Using the Web. Ward said written reports to superiors are legitimately important in the military.
"The only problem with reports is, I don't have enough people to do reports," Ward said. "I want my folks doing one thing: fixing robots. Saving lives."

So Ward bid out the creation of a supply management Web site that generates reports whenever his superiors want them, in real time. All without taxing the time of his technicians.

"Speed is life. Now, it doesn't conform with the typical Army standard, so we're kind of out there. Is that good? Yes and no. Yes, because we can make mission and do it faster and cheaper. ... Someday we may have to change, but every day we keep it going like this, we save lives," Ward said. "And who knows? We may be able to influence what the Army's requirements are in the future."

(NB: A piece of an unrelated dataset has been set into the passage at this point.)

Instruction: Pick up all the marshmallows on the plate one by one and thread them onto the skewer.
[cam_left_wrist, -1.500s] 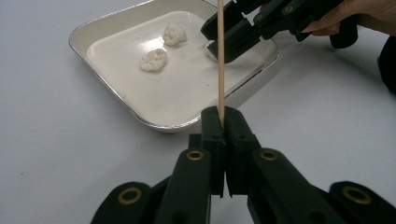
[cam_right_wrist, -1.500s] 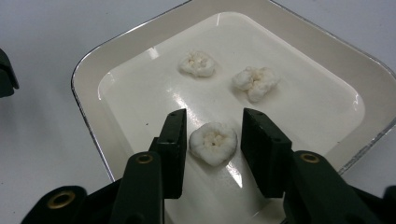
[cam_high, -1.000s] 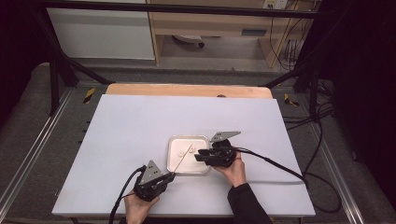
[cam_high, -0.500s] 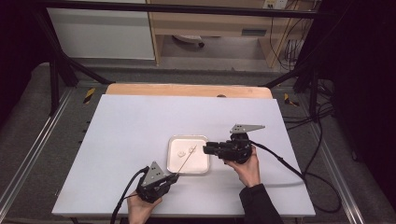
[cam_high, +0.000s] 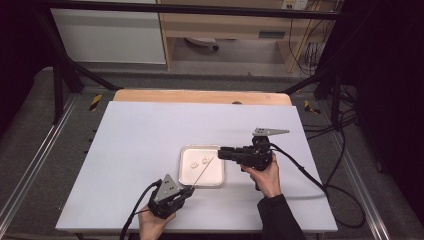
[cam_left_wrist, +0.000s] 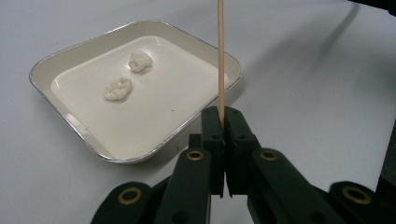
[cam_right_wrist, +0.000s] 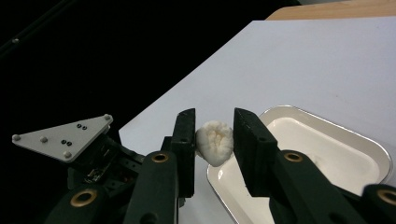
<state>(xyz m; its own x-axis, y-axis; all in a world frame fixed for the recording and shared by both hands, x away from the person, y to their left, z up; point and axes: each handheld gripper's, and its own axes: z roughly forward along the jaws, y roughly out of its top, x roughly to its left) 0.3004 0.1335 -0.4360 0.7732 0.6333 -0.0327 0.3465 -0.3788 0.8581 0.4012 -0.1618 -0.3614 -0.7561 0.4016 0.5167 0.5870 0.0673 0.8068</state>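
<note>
A shallow white tray (cam_high: 186, 176) lies at the table's middle with two white crumbly lumps (cam_high: 194, 163) in it, seen closer in the left gripper view as lumps (cam_left_wrist: 116, 88) in the tray (cam_left_wrist: 74, 126). My left gripper (cam_high: 188, 191) rests near the tray's front edge, shut on a thin wooden skewer (cam_left_wrist: 220, 56) that slants up over the tray. My right gripper (cam_high: 222, 151) hovers at the tray's right rim. Its jaws (cam_right_wrist: 214, 121) are shut on a third white lump (cam_right_wrist: 215, 142) above the tray (cam_right_wrist: 327, 127).
A wooden strip (cam_high: 200, 96) borders the table's far edge. Cables (cam_high: 310, 175) trail from the right gripper across the table's right side. The left gripper's grey plate (cam_right_wrist: 63, 135) shows low in the right gripper view. Dark frame rails flank the table.
My right gripper has drawn back to the right, from over the tray to its right rim, carrying the lump. The left gripper and skewer have held still.
</note>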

With occasional exceptions, Ward shows no obsessive traits when stateside. He laughs loud, makes fun of himself, teases colleagues and reporters. Until the subject turns to his "kids."

"When I get off the airplane in Kuwait and go to Baghdad," Ward said, "I'm not the same person you see today."

EOD officers' focus on mission is in some respects Ward's curse.

"I promise you that if they don't have a robot to go down-range to look at that trash pile to determine if it's an IED, or to look in that vehicle, they'll go downrange themselves. They do it every day," Ward said.

"These kids put on 100-pound bomb suits on a 140-degree day and walk 300 or 400 or 500 meters down a road, exposed to small-arms fire because every IED is an ambush. And then they confront the IED."